> _HOW TO COMPLETE THIS TASK_:
The required answer is every line of the data containing the word "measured".

Data items
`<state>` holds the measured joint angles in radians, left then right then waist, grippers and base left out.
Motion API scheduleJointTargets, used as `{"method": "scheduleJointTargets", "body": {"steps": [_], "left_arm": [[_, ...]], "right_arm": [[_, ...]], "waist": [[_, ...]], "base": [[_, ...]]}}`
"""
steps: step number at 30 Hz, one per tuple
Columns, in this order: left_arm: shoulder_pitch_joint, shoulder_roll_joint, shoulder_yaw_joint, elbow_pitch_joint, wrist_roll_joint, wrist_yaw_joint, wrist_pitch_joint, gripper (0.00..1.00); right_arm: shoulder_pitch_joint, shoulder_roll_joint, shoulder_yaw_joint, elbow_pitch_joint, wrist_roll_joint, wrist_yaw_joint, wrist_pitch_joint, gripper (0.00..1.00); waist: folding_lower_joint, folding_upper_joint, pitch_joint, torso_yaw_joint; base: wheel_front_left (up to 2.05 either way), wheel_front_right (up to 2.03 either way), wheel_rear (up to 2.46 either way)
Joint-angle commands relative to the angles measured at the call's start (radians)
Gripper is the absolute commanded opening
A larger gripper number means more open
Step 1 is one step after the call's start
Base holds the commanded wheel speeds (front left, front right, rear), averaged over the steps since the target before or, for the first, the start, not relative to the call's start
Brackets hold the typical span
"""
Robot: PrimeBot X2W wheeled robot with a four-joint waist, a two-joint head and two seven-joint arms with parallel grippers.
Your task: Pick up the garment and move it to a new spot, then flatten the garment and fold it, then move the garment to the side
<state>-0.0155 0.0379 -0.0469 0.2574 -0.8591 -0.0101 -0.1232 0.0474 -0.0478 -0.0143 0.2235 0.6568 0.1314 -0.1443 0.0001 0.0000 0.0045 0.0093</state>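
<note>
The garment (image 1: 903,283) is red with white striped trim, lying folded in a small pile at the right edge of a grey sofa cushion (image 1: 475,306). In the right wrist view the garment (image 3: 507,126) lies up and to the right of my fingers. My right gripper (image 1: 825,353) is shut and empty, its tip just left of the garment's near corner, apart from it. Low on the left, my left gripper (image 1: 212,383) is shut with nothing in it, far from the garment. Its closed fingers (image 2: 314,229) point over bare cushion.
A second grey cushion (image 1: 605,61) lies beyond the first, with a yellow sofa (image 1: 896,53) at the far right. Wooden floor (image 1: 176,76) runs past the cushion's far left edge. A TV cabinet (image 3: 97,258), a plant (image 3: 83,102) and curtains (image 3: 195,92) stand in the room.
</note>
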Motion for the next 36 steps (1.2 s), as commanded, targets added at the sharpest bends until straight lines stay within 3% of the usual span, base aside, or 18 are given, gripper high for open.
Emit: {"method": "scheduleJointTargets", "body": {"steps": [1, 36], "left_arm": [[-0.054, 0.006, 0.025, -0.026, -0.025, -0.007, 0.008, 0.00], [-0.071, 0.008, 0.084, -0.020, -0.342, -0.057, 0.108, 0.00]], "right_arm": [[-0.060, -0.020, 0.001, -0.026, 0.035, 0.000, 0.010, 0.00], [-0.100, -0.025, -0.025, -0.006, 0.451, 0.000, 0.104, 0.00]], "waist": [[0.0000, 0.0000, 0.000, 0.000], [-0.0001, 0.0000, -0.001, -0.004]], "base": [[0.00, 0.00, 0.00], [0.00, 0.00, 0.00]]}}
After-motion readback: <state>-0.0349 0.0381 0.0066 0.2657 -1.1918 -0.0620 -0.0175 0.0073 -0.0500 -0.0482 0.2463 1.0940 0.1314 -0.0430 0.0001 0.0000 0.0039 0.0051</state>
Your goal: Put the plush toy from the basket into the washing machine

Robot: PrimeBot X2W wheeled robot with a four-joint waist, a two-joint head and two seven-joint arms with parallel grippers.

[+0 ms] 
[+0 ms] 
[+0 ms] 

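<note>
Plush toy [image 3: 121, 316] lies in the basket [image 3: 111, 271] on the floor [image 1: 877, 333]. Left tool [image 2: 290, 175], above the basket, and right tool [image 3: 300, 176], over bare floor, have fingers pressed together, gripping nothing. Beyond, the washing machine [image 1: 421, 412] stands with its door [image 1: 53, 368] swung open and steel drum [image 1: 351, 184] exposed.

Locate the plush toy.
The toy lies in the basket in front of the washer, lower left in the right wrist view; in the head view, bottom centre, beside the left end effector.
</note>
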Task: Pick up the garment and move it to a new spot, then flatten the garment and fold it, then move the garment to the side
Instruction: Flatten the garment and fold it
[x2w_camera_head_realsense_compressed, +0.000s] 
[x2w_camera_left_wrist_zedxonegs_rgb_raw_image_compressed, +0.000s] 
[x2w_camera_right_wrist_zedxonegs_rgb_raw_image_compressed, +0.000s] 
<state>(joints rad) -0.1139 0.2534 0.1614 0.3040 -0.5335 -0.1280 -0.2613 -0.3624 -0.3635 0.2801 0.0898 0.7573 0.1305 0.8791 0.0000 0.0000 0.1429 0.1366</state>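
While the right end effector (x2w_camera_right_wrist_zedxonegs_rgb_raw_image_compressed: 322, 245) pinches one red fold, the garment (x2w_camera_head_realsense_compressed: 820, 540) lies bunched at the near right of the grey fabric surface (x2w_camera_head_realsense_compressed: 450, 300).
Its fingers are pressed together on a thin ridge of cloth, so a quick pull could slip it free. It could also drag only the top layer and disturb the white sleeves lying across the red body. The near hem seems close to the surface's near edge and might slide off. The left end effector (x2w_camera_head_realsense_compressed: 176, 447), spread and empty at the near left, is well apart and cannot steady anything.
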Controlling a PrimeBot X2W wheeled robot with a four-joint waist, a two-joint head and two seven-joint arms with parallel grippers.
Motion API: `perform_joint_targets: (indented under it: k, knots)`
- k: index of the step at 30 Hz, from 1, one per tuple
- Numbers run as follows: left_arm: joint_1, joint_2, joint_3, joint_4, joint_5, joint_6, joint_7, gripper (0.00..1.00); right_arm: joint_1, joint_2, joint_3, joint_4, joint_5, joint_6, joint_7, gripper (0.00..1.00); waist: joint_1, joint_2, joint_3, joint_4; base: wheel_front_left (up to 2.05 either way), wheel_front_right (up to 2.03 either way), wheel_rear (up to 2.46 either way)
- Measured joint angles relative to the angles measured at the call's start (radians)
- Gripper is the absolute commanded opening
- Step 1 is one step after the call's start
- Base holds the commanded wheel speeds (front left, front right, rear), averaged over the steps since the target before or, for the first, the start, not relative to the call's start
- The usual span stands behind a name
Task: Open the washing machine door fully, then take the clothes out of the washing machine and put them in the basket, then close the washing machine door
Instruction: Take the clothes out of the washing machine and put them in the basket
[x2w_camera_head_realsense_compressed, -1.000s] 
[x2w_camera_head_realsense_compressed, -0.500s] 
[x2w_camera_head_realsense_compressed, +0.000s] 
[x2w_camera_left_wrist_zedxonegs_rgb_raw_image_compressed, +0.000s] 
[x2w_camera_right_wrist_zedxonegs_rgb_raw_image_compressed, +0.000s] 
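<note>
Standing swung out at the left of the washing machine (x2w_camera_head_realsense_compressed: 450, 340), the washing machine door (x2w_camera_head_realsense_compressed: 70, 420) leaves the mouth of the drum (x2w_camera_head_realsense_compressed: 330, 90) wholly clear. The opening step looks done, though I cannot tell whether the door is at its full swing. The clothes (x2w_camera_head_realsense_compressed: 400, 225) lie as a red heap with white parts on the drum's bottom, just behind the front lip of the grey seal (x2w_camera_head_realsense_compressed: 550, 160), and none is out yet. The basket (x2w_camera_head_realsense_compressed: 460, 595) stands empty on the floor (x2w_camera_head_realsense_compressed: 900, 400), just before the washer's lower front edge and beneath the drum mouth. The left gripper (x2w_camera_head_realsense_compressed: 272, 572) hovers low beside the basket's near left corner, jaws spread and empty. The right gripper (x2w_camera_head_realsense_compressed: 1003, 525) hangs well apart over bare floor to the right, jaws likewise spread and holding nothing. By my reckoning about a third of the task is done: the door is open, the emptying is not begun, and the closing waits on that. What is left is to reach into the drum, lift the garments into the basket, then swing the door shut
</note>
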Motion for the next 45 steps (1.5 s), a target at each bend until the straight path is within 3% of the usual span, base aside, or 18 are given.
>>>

> _ANSWER_:
`<state>` holds the measured joint angles in radians, left then right then waist, grippers and base left out.
Joint-angle commands relative to the angles measured at the call's start (radians)
- Measured joint angles relative to the angles measured at the call's start (radians)

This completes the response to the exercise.